The two methods of uranium enrichment used to date are the now obsolete Gas Diffusion technique (first generation) and Gas Centrifuge (second generation). Silex’s third-generation laser-based process provides much higher enrichment process efficiency compared to these earlier methods, potentially offering significantly lower overall costs.

Nuclear Fuel Production

The SILEX technology, could become a major contributor to nuclear fuel production for the world’s current and future nuclear reactor fleet, through the production of uranium in three different forms:

  • Unat

    Natural Grade Uranium (Unat)

    via re-enrichment of DOE inventories of depleted tails through the Paducah commercial project to produce uranium at natural U235 assay of (~0.7%)

  • LEU

    Low Enriched Uranium (LEU)

    for use as fuel in today’s conventional nuclear power reactors (includes U235 assays between 3% to 5%)

  • HALEU

    High Assay LEU (HALEU)

    a customised fuel for next generation Small Modular Reactors (SMR’s) currently under development (includes U235 assays up to 19.9%)

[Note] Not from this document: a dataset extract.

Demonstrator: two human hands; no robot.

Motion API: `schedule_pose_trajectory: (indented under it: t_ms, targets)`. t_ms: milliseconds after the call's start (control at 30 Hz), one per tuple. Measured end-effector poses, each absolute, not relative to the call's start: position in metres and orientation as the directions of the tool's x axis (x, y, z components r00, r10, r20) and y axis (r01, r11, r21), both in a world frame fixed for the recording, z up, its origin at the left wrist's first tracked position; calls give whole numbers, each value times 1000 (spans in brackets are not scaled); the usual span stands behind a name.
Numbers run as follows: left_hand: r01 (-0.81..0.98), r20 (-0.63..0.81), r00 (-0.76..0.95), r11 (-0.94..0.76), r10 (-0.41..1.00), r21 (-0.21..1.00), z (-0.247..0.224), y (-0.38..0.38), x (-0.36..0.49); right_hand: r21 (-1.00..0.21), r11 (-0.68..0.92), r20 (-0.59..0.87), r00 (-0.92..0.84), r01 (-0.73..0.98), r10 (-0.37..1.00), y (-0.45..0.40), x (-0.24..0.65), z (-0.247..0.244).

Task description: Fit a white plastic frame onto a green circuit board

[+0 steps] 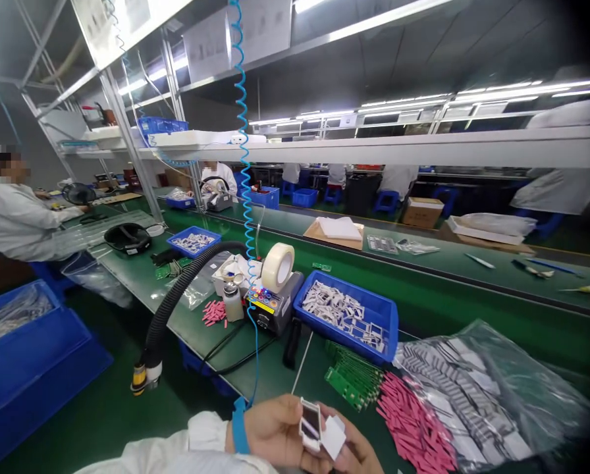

Uranium production and enrichment are the two largest value drivers of the current nuclear fuel cycle, accounting for up to 70% of the value of a fuel bundle. Furthermore, as the tails feedstock for the PLEF plant is already in the form of UF6, the value of the second step for fuel production – conversion – is also captured by the Paducah project.

Nuclear Fuel Cycle

Key features of the SILEX Uranium Enrichment Technology

The SILEX technology is a unique laser-based process that has the potential to economically separate uranium isotopes (as well as commercially valuable isotopes of several other elements). It has a number of advantages over other uranium enrichment processes including:

  • Inherently higher efficiency resulting in lower enrichment costs;
  • Smaller environmental footprint than centrifuge and diffusion plants;
  • Greater flexibility in producing advanced fuels for next generation SMRs; and
  • Anticipated to have the lowest enrichment plant capital costs.